**Problem description:** Pictures within the data are to be left out; everything else must be reproduced exactly.

**Given records:**
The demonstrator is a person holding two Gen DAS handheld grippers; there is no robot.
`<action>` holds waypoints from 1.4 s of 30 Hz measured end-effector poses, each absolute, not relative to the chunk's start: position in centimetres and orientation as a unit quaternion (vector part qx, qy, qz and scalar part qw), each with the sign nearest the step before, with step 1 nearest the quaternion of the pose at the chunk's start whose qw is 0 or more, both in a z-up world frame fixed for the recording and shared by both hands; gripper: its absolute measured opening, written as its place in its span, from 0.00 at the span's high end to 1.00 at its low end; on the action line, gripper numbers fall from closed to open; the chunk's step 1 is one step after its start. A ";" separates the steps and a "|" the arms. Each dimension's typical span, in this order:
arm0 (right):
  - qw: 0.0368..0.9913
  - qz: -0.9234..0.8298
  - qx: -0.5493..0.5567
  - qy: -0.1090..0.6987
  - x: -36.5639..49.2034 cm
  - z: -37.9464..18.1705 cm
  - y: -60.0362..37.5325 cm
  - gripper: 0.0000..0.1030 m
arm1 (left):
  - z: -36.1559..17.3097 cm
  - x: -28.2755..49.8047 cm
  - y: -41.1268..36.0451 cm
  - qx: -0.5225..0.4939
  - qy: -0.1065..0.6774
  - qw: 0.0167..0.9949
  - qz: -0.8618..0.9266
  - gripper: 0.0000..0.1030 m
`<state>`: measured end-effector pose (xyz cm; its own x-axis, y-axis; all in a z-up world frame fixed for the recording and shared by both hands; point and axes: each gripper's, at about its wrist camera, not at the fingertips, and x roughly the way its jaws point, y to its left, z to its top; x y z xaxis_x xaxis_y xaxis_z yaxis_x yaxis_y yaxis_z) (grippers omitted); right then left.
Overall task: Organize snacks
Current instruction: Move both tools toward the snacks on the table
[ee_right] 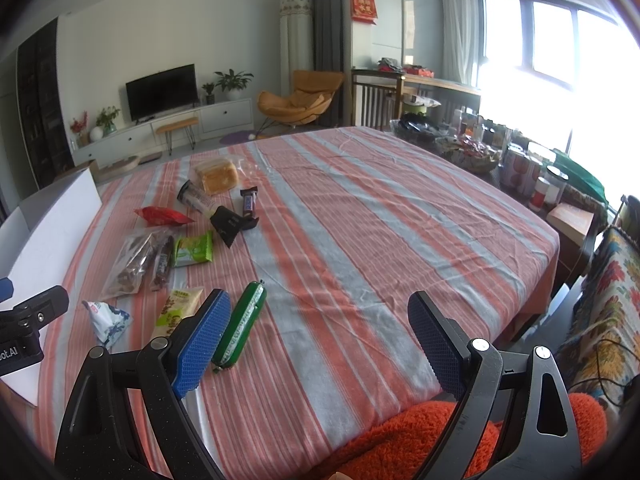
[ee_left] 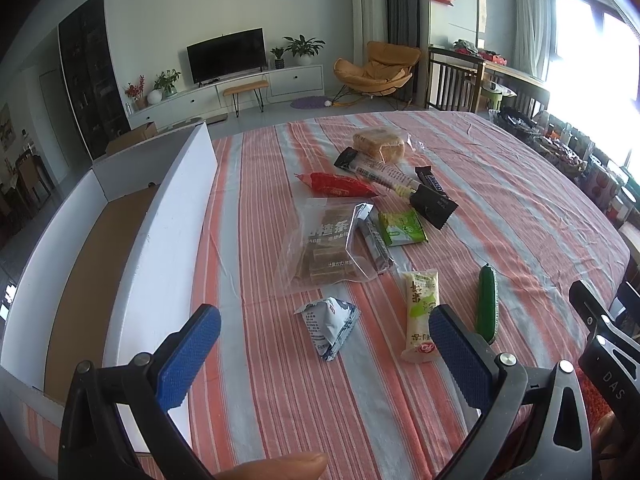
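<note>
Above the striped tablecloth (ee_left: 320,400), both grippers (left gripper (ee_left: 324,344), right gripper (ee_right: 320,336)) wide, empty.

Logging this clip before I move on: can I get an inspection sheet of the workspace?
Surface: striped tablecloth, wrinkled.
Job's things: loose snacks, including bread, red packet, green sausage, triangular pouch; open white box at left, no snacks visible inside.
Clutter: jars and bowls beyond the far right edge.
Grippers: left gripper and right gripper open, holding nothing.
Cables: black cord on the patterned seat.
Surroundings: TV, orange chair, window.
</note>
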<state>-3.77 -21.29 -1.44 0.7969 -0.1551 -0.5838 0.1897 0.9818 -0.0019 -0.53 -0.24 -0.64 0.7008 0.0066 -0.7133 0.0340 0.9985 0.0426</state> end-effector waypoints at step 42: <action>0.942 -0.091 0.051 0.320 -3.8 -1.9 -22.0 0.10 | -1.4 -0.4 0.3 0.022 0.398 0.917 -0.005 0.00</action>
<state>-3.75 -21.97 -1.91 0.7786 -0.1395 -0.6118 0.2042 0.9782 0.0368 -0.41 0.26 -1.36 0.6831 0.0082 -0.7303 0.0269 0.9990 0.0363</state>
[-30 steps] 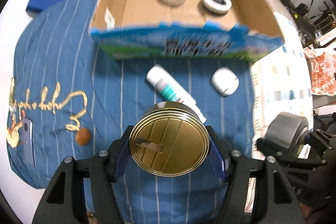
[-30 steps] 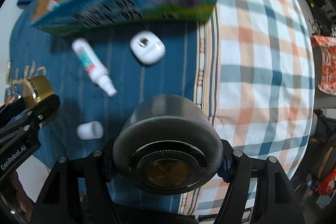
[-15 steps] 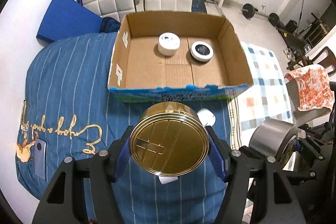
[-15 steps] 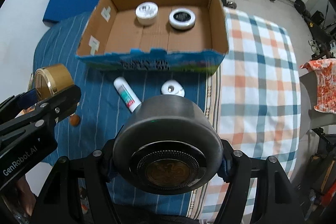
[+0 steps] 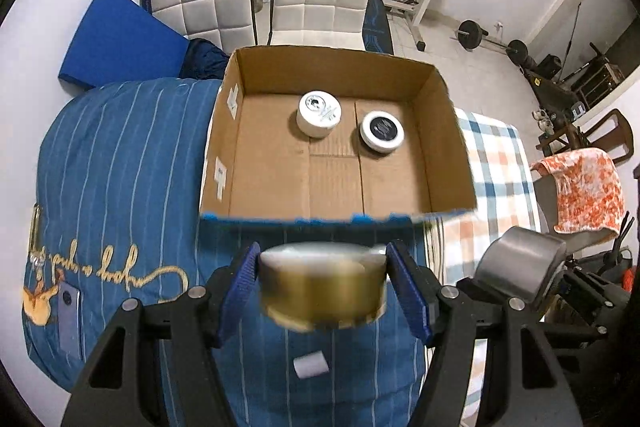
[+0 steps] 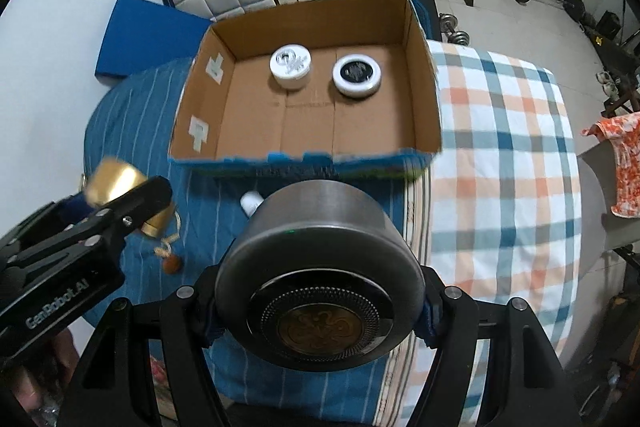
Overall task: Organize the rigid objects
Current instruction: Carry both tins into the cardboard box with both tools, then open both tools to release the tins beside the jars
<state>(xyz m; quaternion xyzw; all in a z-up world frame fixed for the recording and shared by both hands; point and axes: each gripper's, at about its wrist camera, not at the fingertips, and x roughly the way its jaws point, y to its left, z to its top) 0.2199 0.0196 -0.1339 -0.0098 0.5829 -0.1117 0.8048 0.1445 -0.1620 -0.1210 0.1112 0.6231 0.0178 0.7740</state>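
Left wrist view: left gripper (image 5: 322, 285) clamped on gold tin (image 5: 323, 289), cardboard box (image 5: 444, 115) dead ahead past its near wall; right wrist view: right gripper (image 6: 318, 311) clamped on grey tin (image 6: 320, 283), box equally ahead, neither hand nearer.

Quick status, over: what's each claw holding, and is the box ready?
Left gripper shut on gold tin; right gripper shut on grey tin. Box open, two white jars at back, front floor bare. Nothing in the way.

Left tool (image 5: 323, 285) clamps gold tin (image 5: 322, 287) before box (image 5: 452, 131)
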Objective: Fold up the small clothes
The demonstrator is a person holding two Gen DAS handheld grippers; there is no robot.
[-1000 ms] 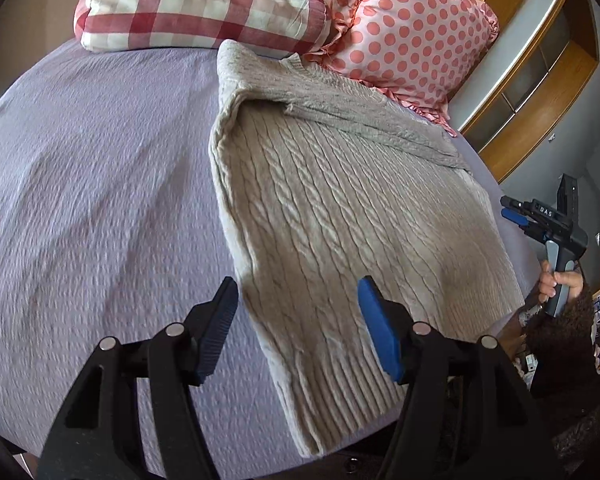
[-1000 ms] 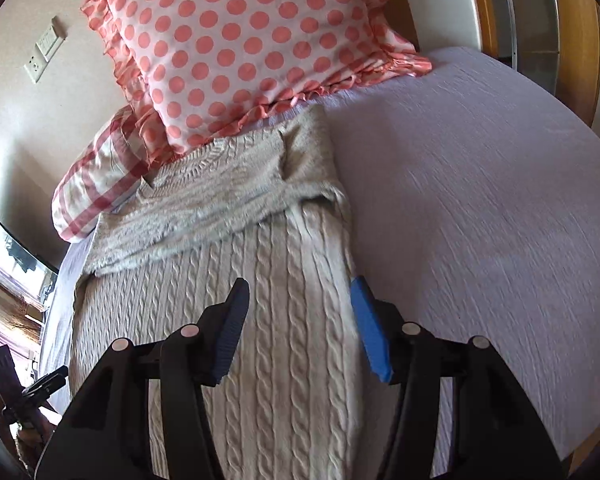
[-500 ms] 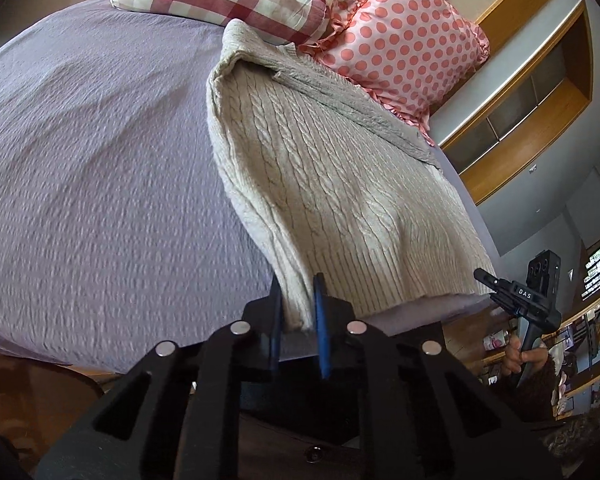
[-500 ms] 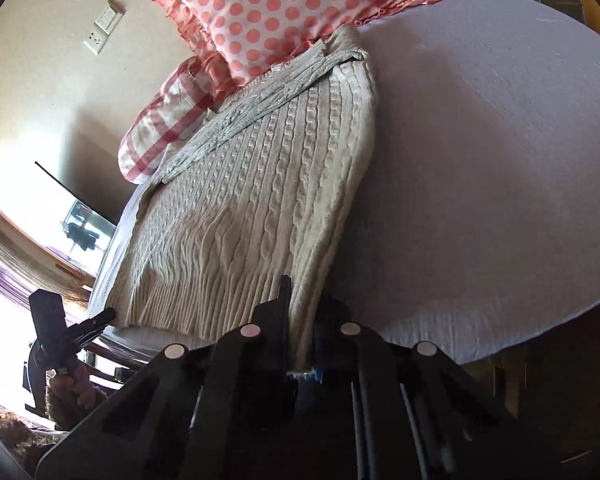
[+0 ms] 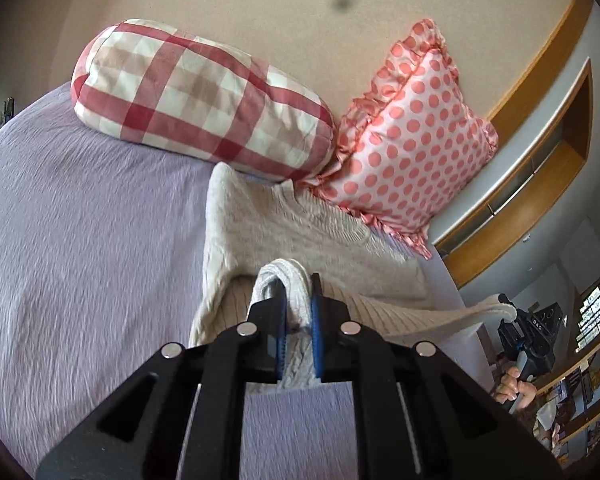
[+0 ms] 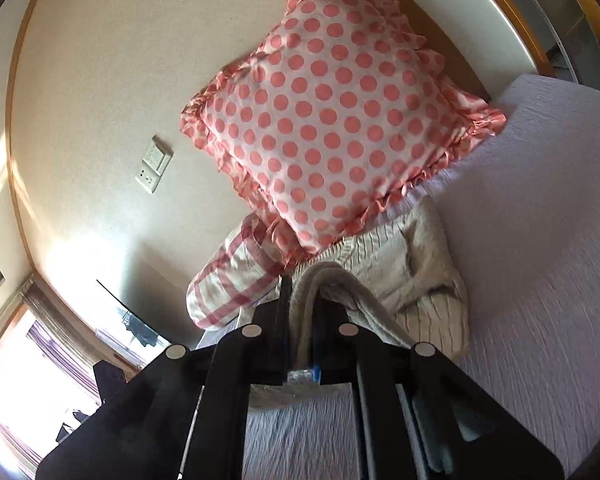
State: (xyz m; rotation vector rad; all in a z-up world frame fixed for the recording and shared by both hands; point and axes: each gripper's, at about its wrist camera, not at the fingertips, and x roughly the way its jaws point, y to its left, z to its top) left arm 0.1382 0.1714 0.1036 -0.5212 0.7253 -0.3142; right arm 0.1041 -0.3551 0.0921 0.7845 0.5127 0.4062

**Result for this task:**
The demonstrator is a person holding two Gen DAS handheld grippers; there is no robot.
`<action>` holds waypoints from 1.4 s of 30 Hz measured end-effector poses, each absolute, not relative to the chunk's start: position in centimetres and orientation as a unit quaternion (vector part qx, qy, qz and scalar part qw), each with the sign nearest the step before, with step 1 nearest the quaternion of the pose at the chunk's start whose qw is 0 or more, both in a z-up world frame fixed for the recording and shared by both hands; gripper: its absolute measured opening, written as its place in its span, from 0.00 at the span's high end to 1.00 at its low end; on the action line, gripper numbers fall from closed to open; the chunk's step 1 is one step after its start. A ";" separates the steps and a "|" the arms. Each dimension's typical span, in this order:
arm0 (right):
  - qw: 0.0368..0.9913
  - qz: -0.9234..0.8298
  - qx: -0.5493..0.5567
  - qy: -0.1090..0.6987
  - x: -36.5639..49.2034 cm
  - z: -37.9464..18.1705 cm
  - y: -60.0362..37.5325 cm
  - gripper: 0.0000..0.1030 m
arm1 (left):
  - z: -36.1559..17.3097 cm
  - x: -28.2755..49.8047 cm
  - y: -41.1268..36.0451 cm
  - qx: -0.5225..0.4939
  - qy: -0.1065..0.6774
  - qw: 0.0167..0.9949
  - qz: -0.8618..0.9266
  - gripper: 0.0000..0.1030 m
`<state>`: measured end-effector pose (xyz cm; its own x-axis, y-axis; all in a z-up world frame fixed for the recording and shared by both hands; point and axes: each gripper's, at about its wrist camera, not at the fingertips, and x roughly the way its jaws point, y to its left, z to its top; x y z xaxis_x xaxis_y xaxis_z yaxis_x yaxis_y yaxis_z) (grippers omitted); right then left.
Overall task: Organize snacks
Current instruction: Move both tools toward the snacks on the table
[ee_right] 
[ee_left] 
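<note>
Above the striped tablecloth (ee_left: 320,400), both grippers (left gripper (ee_left: 324,344), right gripper (ee_right: 320,336)) wide, empty.

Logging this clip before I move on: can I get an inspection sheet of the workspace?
Surface: striped tablecloth, wrinkled.
Job's things: loose snacks, including bread, red packet, green sausage, triangular pouch; open white box at left, no snacks visible inside.
Clutter: jars and bowls beyond the far right edge.
Grippers: left gripper and right gripper open, holding nothing.
Cables: black cord on the patterned seat.
Surroundings: TV, orange chair, window.
</note>
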<state>-3.77 -21.29 -1.44 0.7969 -0.1551 -0.5838 0.1897 0.9818 -0.0019 -0.53 -0.24 -0.64 0.7008 0.0066 -0.7133 0.0340 0.9985 0.0426</state> end-effector waypoints at step 42: <action>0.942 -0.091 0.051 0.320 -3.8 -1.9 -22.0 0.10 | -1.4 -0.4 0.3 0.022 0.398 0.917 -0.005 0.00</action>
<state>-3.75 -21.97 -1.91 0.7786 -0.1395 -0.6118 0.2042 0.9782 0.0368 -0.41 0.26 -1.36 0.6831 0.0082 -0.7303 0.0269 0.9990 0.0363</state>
[-30 steps] 
[-30 steps] 
[-15 steps] 
[-15 steps] 
[+0 steps] 
[+0 steps] 
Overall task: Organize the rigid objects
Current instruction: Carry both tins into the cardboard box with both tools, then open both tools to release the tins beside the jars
<state>(xyz m; quaternion xyzw; all in a z-up world frame fixed for the recording and shared by both hands; point and axes: each gripper's, at about its wrist camera, not at the fingertips, and x roughly the way its jaws point, y to its left, z to its top) 0.2199 0.0196 -0.1339 -0.0098 0.5829 -0.1117 0.8048 0.1445 -0.1620 -0.1210 0.1112 0.6231 0.0178 0.7740</state>
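Left wrist view: left gripper (image 5: 322, 285) clamped on gold tin (image 5: 323, 289), cardboard box (image 5: 444, 115) dead ahead past its near wall; right wrist view: right gripper (image 6: 318, 311) clamped on grey tin (image 6: 320, 283), box equally ahead, neither hand nearer.

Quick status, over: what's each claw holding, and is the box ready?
Left gripper shut on gold tin; right gripper shut on grey tin. Box open, two white jars at back, front floor bare. Nothing in the way.

Left tool (image 5: 323, 285) clamps gold tin (image 5: 322, 287) before box (image 5: 452, 131)
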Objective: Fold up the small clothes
The demonstrator is a person holding two Gen DAS handheld grippers; there is no robot.
[-1000 ms] 
[-1000 ms] 
[-500 ms] 
[-500 ms] 
[+0 ms] 
[+0 ms] 
State: (xyz m; rotation vector rad; all in a z-up world frame fixed for the recording and shared by both hands; point and axes: each gripper's, at about its wrist camera, not at the fingertips, and x roughly the way its jaws point, y to its left, z to its top) left arm 0.1382 0.1714 0.1036 -0.5212 0.7253 -0.3142; right arm 0.1041 -0.3551 0.0921 0.7845 0.5127 0.4062

Nothing else is required to complete this exercise.